Literati Bookstore is pleased to partner with Book Passages as they present Chetna Maroo in support of her novel Wesetern Lane and in conversation with Yiyun Li.
To tune in: https://youtube.com/bookpassagetv/live
About the book: A taut, enthralling first novel about grief, sisterhood, and a young athlete's struggle to transcend herself.
Eleven-year-old Gopi has been playing squash since she was old enough to hold a racket. When her mother dies, her father enlists her in a quietly brutal training regimen, and the game becomes her world. Slowly, she grows apart from her sisters. Her life is reduced to the sport, guided by its rhythms: the serve, the volley, the drive, the shot and its echo.
But on the court, she is not alone. She is with her pa. She is with Ged, a thirteen-year-old boy with his own formidable talent. She is wit the players who have come before her. She is in awe.
An indelible coming-of-age story, Chetna Maroo’s first novel captures the ordinary and annihilates it with beauty. Western Lane is a valentine to innocence, to the closeness of sisterhood, to the strange ways we come to know ourselves and each other.

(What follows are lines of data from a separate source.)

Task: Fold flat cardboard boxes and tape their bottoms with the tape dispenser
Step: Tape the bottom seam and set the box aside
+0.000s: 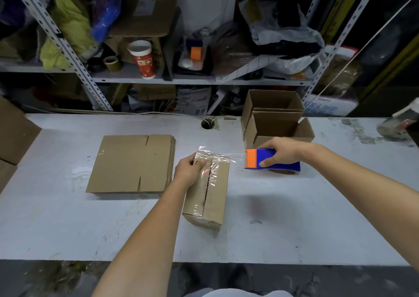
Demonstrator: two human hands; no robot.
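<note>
small box [208,192] bottom-up near the middle of the table [68,228], just right of the flat stack; clear tape [226,157] laid along its centre seam and stretched taut from its far end rightward to the tape dispenser [272,160]; left hand [190,168] curled over the far left corner of the box, pinning the tape end; right hand [283,152] wrapped around the blue dispenser body, orange head toward the box, just above the table on the right

probably light and hollow; stiff along edges and corners, softer across the flap panels, so likely to cave at the seam under hard pressure; best held at corners or side walls, not mid-flap; likely to skid on the smooth top unless pinned; tape thin, sticky, quick to wrinkle or fold on itself, best kept taut; dispenser rigid, easy to grasp by the body, fingers clear of the cutting end

count: one box in work; one dispenser in hand; one stack of flat boxes [131,163], number of sheets not readable; two erected boxes [278,126] far right, one behind the other
</note>
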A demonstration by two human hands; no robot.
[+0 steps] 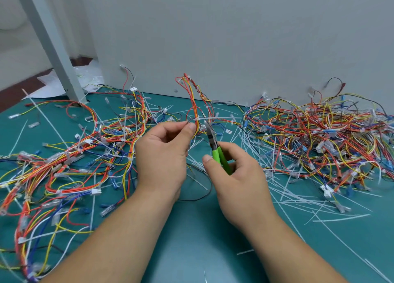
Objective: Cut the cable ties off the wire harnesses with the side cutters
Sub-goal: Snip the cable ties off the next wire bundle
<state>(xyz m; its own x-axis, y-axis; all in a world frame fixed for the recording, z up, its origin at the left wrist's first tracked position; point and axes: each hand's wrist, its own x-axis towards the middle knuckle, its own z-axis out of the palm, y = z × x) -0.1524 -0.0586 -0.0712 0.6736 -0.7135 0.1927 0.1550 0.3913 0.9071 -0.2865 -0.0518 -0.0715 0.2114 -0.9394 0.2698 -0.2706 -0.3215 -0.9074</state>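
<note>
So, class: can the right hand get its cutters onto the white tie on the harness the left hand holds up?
Probably yes. The right hand grips the side cutters with their tips just beside the cable tie; the left hand pinches the harness up, and nothing lies between.

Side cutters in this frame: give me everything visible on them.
The side cutters have bright green, plastic-looking handles and a dark metal head narrowing to a pale tip. The right hand grips the handles, fingers curled round them. The tool is held above the teal mat, head pointing up and slightly left, tip at a white cable tie on the raised wire harness. Blur hides whether the blades are open or touch the tie.
</note>
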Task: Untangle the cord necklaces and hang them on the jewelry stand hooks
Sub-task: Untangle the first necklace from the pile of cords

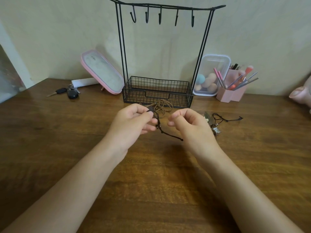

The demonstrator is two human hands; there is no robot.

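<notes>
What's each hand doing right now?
Left hand: pinched shut on the dark cord necklace.
Right hand: fingers curled, holding nothing visible.

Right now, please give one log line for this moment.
left hand: pinches dark cord | right hand: empty | hooks: bare

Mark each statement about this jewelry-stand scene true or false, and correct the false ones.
1. All five hooks on the jewelry stand are empty. True.
2. The left hand pinches a dark cord necklace. True.
3. The right hand grips a makeup brush. False: it holds no brush; the brushes stand in the pink holder.
4. The keys lie inside the wire basket. False: they lie on the table, left of the stand.
</notes>
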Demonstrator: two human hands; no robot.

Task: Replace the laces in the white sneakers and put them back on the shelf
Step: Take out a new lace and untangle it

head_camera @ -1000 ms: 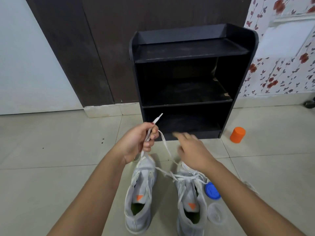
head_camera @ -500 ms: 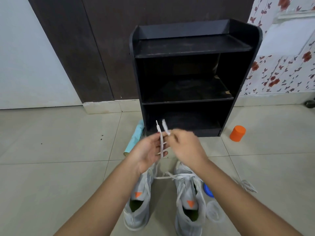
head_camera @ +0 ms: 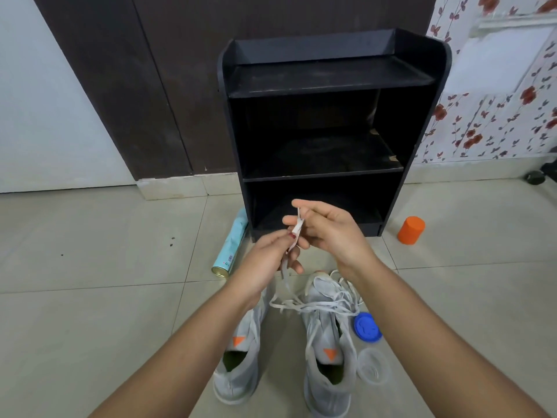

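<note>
Both sneakers stand on the tiled floor (head_camera: 90, 312) in front of the black shelf (head_camera: 319, 73), side by side and slightly apart, toes toward the shelf. The left sneaker (head_camera: 241, 366) is partly covered by the left forearm, and whether it carries a lace cannot be told. The right sneaker (head_camera: 328, 357) has a white lace (head_camera: 297, 229) lying in loose loops across its upper. From there the lace rises to the hands, which are held together above the toes of the sneakers and in front of the lowest opening of the shelf. The left hand (head_camera: 265, 260) pinches the lace between thumb and fingers (head_camera: 281, 236), just below the lace ends. The right hand (head_camera: 334, 233) has its fingers (head_camera: 294, 221) curled around the upper part of the lace, with the lace ends pointing upward between them. The two hands are touching or nearly touching at the lace. A light blue spray can (head_camera: 232, 244) lies on the floor beside the lower left corner of the shelf. An orange cap (head_camera: 410, 230) stands on the floor to the right of the shelf. A blue lid (head_camera: 367, 324) and a clear plastic cup (head_camera: 373, 369) lie just beside the right sneaker, on its right side.
</note>
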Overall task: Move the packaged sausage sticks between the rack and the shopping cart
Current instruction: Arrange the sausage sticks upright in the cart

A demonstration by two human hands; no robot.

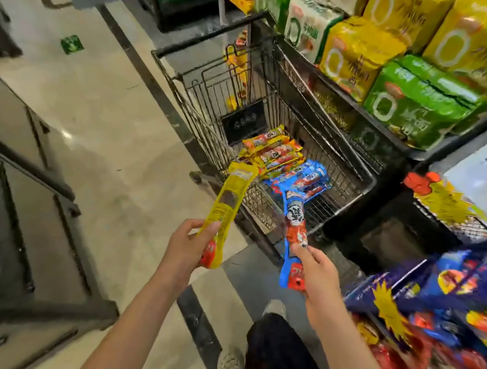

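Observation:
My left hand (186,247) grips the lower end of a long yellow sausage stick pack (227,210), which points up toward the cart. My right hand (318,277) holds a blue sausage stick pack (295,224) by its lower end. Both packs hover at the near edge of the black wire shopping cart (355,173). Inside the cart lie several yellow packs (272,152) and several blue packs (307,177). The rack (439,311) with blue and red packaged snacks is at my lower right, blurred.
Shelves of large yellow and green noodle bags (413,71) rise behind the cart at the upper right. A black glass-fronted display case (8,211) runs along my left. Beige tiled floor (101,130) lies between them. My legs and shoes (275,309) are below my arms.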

Chetna Maroo lives in London. Her stories have been published in the Paris Review, the Stinging Fly and the Dublin Review and she was the recipient of the 2022 Plimpton Prize for Fiction.
Yiyun Li is the author of six works of fiction — Must I Go, Where Reasons End, Kinder Than Solitude, A Thousand Years of Good Prayers, The Vagrants, and Gold Boy, Emerald Girl — and the memoir Dear Friend, from My Life I Write to You in Your Life. She is the recipient of many awards, including a PEN/Hemingway Award, a PEN/Jean Stein Book Award, a MacArthur Fellowship, and a Windham-Campbell Prize, and was featured in The New Yorker’s 20 Under 40 fiction issue. Her work has also appeared in A Public Space, The Best American Short Stories, and The O. Henry Prize Stories, among other publications. She teaches at Princeton University and lives in Princeton, New Jersey.